The Efficacy of GnRH Antagonist Protocol in Controlled Ovarian Hyperstimulation of Poor Responders.
- Author:
Eun Sil LEE
1
;
Dong Ho KIM
;
Do Hwan BAE
;
Sang Hoon LEE
Author Information
1. Department of Obstetrics and Gynecology, College of Medicine, Chung-Ang University, Seoul, Korea.

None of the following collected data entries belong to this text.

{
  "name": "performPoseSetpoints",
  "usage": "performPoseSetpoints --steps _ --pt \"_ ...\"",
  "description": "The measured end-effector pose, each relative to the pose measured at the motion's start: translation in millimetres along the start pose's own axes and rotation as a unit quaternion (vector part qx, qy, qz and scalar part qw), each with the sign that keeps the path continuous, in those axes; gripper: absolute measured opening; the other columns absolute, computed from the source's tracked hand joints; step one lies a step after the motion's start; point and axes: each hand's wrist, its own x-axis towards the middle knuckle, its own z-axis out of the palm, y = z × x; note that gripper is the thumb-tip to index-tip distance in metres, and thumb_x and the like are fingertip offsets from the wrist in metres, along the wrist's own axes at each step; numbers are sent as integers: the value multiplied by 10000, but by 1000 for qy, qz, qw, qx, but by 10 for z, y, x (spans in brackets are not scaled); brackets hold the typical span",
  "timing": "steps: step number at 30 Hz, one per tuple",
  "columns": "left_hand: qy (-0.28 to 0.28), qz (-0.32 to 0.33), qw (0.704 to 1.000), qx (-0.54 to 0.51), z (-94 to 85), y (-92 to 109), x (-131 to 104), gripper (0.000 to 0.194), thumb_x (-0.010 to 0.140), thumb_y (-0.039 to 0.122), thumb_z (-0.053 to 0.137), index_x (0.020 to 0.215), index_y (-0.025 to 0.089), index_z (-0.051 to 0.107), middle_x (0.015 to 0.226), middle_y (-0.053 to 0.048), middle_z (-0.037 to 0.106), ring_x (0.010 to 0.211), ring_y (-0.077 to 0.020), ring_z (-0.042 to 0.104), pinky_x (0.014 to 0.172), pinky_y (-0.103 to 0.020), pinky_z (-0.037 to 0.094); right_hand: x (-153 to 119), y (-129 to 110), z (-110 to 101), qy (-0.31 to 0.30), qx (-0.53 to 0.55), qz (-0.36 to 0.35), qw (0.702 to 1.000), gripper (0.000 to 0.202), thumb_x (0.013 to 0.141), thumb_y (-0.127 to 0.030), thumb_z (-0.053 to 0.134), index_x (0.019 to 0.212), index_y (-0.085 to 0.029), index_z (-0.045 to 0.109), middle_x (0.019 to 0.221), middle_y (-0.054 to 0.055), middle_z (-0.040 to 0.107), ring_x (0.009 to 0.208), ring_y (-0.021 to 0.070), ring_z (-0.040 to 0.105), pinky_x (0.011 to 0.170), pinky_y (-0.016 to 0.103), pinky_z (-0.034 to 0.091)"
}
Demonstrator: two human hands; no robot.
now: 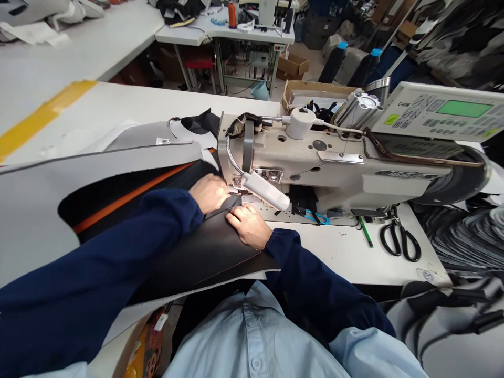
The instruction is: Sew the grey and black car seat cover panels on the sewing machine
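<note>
A beige industrial sewing machine (334,168) stands on a white table (346,252). A large piece of black leather-like material (197,252) with grey backing and an orange strip (129,197) lies under its needle area. My left hand (210,192) presses flat on the material just left of the needle. My right hand (249,224) lies flat on the same material in front of the needle, fingers pointing toward it. A white lamp head (265,191) on a flexible arm hangs over both hands and hides the presser foot.
Black scissors (399,239) and a green pencil (366,232) lie on the table right of the machine. A control panel (444,113) with a green screen sits on the machine's right end. Another sewing table (228,31) and cardboard boxes (293,65) stand behind.
</note>
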Motion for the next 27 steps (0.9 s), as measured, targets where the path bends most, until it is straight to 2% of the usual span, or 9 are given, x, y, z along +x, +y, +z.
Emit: performPoseSetpoints --steps 2,4,7,11,14,17,22,27 --pt "-28 43 998 22 73 204 -115 265 850 133 425 840 113 688 871 -134 673 892 -239 582 836 -379 410 -32 -22 61 -8 -7 -6 1000 306 917 -154 416 1149 -69 597 1099 178 617 1090 263 531 945 410 437" --pt "-18 56 998 31 163 350 -207 285 819 75 405 822 122 687 840 -125 668 874 -234 586 801 -367 410 -61 -45 126 1 -5 -5 1000 299 945 -163 392 1142 -72 598 1094 183 618 1120 262 520 898 390 461" --pt "19 -2 999 26 239 402 -261 283 833 107 403 830 124 685 831 -119 671 848 -236 604 776 -359 418 -58 -76 182 33 0 14 999 303 968 -169 369 1164 -92 586 1153 176 603 1140 248 514 908 380 460" --pt "-2 -107 994 -15 182 350 -229 325 895 201 374 868 148 693 944 -98 698 888 -236 636 779 -342 442 8 -94 173 57 9 65 996 307 982 -167 328 1073 -107 614 1183 170 588 1135 236 519 905 364 460" --pt "-4 -159 986 -38 120 347 -192 347 917 267 362 1001 204 693 1071 -55 696 902 -232 648 728 -330 452 33 -75 165 66 -7 48 997 286 964 -145 345 1053 -86 611 1190 193 584 1196 269 489 960 397 427" --pt "-27 -123 992 -16 101 353 -159 353 916 284 364 1047 211 683 1032 -61 707 858 -241 655 717 -344 451 19 -40 176 62 -15 9 998 276 953 -132 354 1050 -74 606 1119 191 618 1168 271 513 979 403 406" --pt "-47 -19 998 24 110 308 -116 324 894 225 367 911 153 683 915 -96 711 845 -237 652 747 -355 455 -8 10 193 54 -19 -13 998 295 949 -119 337 1068 -85 604 1128 185 629 1138 257 528 953 401 412" --pt "-66 -12 997 25 95 244 -81 340 890 248 355 856 169 684 884 -83 703 780 -229 648 631 -317 435 18 39 174 37 -32 -10 999 295 920 -88 354 1057 -87 617 1079 159 658 1107 253 555 916 394 426"
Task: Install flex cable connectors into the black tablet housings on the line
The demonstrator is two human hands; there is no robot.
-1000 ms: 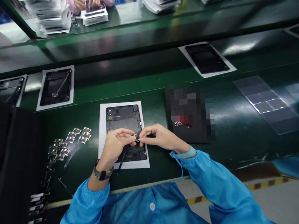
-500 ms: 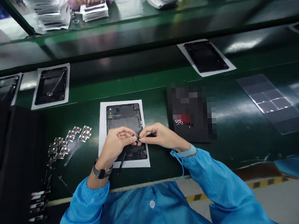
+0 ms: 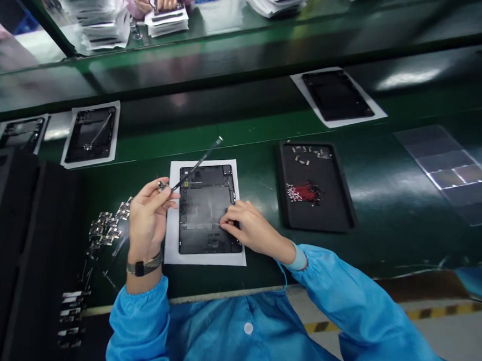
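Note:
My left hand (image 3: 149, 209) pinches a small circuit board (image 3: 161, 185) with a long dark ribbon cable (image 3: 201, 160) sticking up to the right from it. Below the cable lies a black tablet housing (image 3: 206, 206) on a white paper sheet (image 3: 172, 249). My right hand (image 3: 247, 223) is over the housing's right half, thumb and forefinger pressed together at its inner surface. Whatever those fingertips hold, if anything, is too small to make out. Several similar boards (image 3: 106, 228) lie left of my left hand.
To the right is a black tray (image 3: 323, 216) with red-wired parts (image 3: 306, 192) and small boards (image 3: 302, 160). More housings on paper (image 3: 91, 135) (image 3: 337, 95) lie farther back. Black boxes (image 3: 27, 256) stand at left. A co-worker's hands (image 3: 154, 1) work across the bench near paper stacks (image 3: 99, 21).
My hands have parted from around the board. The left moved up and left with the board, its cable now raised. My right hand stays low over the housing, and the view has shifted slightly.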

- Publication Type:Original Article
- Keywords:
Poor responders;
GnRH agonist;
GnRH antagonist
- MeSH:
Clomiphene;
Gonadotropin-Releasing Hormone*;
Gonadotropins;
Humans;
Oocytes;
Pregnancy Rate;
Superovulation
- From:Korean Journal of Obstetrics and Gynecology
2003;46(10):1999-2004
- CountryRepublic of Korea
- Language:Korean
-
Abstract:
OBJECTIVE: This study was performed to estimate the efficacy of GnRH antagonist (cetrorelix) protocol in poor responders comparing with GnRH agonist protocol. METHODS: This study included 43 cycles of 38 patients who were defined as poor responders on previous consecutive two and more superovulation cycles. The study group consisted of 20 cycles of 18 poor responders treated with cetrorelix according to single dose protocol with clomiphene citrate, who were compared with 23 cycles of 20 poor responders (control group) stimulated according to GnRH agonist flare up protocol. RESULTS: Although the use of GnRH antagonist with clomiphene citrate gave a pregnancy rate of 15% which was in the range expected for patients with poor response, the study group had higher E2 level on hCG day (1246.5 +/- 89.4 vs 644.7 +/- 34.8 pg/ml) with higher number of mature oocytes (7.8 +/- 1.3 vs 4.3 +/- 0.5), and length of stimulation (15.5 +/- 1.4 vs 19.4 +/- 2.6 days), number of hMG ampules administered (19.4 +/- 3.2 vs 45.4 +/- 5.9 ampules), and cancellation rate (35.0 vs 47.8%) were significantly lower in the cetrorelix group. Although it was not statistically significant between two groups, the pregnancy rate (15 vs 8.6%) showed higher tendency in cetrorelix group. CONCLUSION: The use of GnRH antagonist cetrorelix ended with significantly more mature oocytes, less ampules of gonadotropin, shorter duration of stimulation and lower cancellation rate in this study. So the GnRH antagonist protocol may be an alternative protocol for the treatment of poor responders.